• _About this task_:
Your answer must match the material exactly, line for line.

• _Material for this exercise_:
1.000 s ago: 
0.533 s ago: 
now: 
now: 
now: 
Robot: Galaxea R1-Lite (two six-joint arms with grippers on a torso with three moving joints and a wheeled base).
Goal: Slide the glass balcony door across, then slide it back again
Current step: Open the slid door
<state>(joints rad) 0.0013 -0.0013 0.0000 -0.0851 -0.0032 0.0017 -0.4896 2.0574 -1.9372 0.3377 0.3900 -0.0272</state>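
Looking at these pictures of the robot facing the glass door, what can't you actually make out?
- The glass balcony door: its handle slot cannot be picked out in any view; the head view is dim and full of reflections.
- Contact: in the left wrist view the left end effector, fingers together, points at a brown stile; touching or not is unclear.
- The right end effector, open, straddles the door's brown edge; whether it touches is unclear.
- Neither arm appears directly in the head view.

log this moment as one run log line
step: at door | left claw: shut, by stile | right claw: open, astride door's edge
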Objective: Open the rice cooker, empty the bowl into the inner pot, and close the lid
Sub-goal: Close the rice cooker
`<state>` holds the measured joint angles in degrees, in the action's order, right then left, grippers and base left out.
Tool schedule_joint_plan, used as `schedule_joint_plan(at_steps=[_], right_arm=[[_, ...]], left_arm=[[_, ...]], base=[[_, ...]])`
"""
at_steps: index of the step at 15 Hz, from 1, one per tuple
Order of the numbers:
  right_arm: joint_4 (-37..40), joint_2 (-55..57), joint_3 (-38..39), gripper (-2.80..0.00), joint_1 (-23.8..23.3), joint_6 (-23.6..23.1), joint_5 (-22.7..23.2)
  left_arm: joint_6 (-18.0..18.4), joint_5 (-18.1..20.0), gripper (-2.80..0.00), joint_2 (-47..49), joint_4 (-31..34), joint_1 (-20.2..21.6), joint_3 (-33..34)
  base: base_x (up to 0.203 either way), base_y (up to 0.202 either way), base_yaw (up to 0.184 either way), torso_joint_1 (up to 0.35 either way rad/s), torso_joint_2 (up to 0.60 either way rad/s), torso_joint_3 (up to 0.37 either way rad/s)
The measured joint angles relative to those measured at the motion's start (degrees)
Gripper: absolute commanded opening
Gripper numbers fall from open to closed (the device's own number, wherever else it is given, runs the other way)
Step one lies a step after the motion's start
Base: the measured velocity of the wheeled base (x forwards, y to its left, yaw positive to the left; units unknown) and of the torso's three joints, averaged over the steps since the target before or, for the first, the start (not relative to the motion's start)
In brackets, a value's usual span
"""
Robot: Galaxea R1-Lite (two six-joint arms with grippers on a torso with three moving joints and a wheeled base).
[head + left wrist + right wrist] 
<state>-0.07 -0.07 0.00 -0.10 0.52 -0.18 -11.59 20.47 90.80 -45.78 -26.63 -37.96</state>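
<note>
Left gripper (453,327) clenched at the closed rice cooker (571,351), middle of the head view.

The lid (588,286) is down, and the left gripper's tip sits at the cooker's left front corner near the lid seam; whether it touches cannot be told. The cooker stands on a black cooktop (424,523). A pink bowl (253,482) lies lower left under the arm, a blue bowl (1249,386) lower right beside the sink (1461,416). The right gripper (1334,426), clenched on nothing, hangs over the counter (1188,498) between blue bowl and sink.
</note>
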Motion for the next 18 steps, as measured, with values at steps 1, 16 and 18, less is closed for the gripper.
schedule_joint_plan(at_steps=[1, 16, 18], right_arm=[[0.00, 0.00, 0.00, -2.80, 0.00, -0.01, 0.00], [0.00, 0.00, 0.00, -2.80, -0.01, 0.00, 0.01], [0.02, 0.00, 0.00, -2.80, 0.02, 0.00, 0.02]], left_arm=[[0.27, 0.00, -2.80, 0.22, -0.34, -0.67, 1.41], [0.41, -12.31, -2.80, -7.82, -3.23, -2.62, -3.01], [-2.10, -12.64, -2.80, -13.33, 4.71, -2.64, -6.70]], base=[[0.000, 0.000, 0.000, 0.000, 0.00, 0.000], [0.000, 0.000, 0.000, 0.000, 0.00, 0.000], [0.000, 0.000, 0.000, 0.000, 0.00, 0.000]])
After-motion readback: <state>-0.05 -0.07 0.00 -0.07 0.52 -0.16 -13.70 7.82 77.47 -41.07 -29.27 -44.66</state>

• _Solution for this problem_:
1.000 s ago: 
0.533 s ago: 
now: 
now: 
now: 
Robot: Galaxea R1-Lite (two six-joint arms with grippers on a torso with three moving joints and a wheeled base).
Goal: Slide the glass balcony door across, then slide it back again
Current step: Open the slid door
<state>(joints rad) 0.0013 -0.0013 0.0000 -0.0851 -0.0032 0.0017 -0.4896 2.0574 -1.9372 0.3377 0.3900 -0.0272</state>
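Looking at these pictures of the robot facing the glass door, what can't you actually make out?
- The glass balcony door: its handle slot cannot be picked out in any view; the head view is dim and full of reflections.
- Contact: in the left wrist view the left end effector, fingers together, points at a brown stile; touching or not is unclear.
- The right end effector, open, straddles the door's brown edge; whether it touches is unclear.
- Neither arm appears directly in the head view.

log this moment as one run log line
step: at door | left claw: shut, by stile | right claw: open, astride door's edge
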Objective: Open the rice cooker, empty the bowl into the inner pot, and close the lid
Sub-goal: Close the rice cooker
`<state>` holds the measured joint angles in degrees, in the action's order, right then left, grippers and base left out.
Tool schedule_joint_plan, used as `schedule_joint_plan(at_steps=[_], right_arm=[[_, ...]], left_arm=[[_, ...]], base=[[_, ...]])`
"""
at_steps: index of the step at 15 Hz, from 1, one per tuple
Order of the numbers:
  right_arm: joint_4 (-37..40), joint_2 (-55..57), joint_3 (-38..39), gripper (-2.80..0.00), joint_1 (-23.8..23.3), joint_6 (-23.6..23.1), joint_5 (-22.7..23.2)
  left_arm: joint_6 (-18.0..18.4), joint_5 (-18.1..20.0), gripper (-2.80..0.00), joint_2 (-47..49), joint_4 (-31..34), joint_1 (-20.2..21.6), joint_3 (-33..34)
  base: base_x (up to 0.203 either way), base_y (up to 0.202 either way), base_yaw (up to 0.184 either way), torso_joint_1 (up to 0.35 either way rad/s), torso_joint_2 (up to 0.60 either way rad/s), torso_joint_3 (up to 0.37 either way rad/s)
The measured joint angles relative to those measured at the motion's start (degrees)
Gripper: absolute commanded opening
Gripper numbers fall from open to closed (the device's own number, wherever else it is given, runs the other way)
Step one lies a step after the motion's start
Base: the measured velocity of the wheeled base (x forwards, y to its left, yaw positive to the left; units unknown) and of the torso's three joints, averaged over the steps since the target before or, for the first, the start (not relative to the motion's start)
In brackets, a value's usual span
"""
Robot: Galaxea R1-Lite (two six-joint arms with grippers on a torso with three moving joints and a wheeled base).
[head + left wrist + right wrist] 
<state>-0.07 -0.07 0.00 -0.10 0.52 -0.18 -11.59 20.47 90.80 -45.78 -26.63 -37.96</state>
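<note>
Left gripper (453,327) clenched at the closed rice cooker (571,351), middle of the head view.

The lid (588,286) is down, and the left gripper's tip sits at the cooker's left front corner near the lid seam; whether it touches cannot be told. The cooker stands on a black cooktop (424,523). A pink bowl (253,482) lies lower left under the arm, a blue bowl (1249,386) lower right beside the sink (1461,416). The right gripper (1334,426), clenched on nothing, hangs over the counter (1188,498) between blue bowl and sink.
</note>
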Motion for the next 18 steps, as measured, with values at steps 1, 16 and 18, less is closed for the gripper.
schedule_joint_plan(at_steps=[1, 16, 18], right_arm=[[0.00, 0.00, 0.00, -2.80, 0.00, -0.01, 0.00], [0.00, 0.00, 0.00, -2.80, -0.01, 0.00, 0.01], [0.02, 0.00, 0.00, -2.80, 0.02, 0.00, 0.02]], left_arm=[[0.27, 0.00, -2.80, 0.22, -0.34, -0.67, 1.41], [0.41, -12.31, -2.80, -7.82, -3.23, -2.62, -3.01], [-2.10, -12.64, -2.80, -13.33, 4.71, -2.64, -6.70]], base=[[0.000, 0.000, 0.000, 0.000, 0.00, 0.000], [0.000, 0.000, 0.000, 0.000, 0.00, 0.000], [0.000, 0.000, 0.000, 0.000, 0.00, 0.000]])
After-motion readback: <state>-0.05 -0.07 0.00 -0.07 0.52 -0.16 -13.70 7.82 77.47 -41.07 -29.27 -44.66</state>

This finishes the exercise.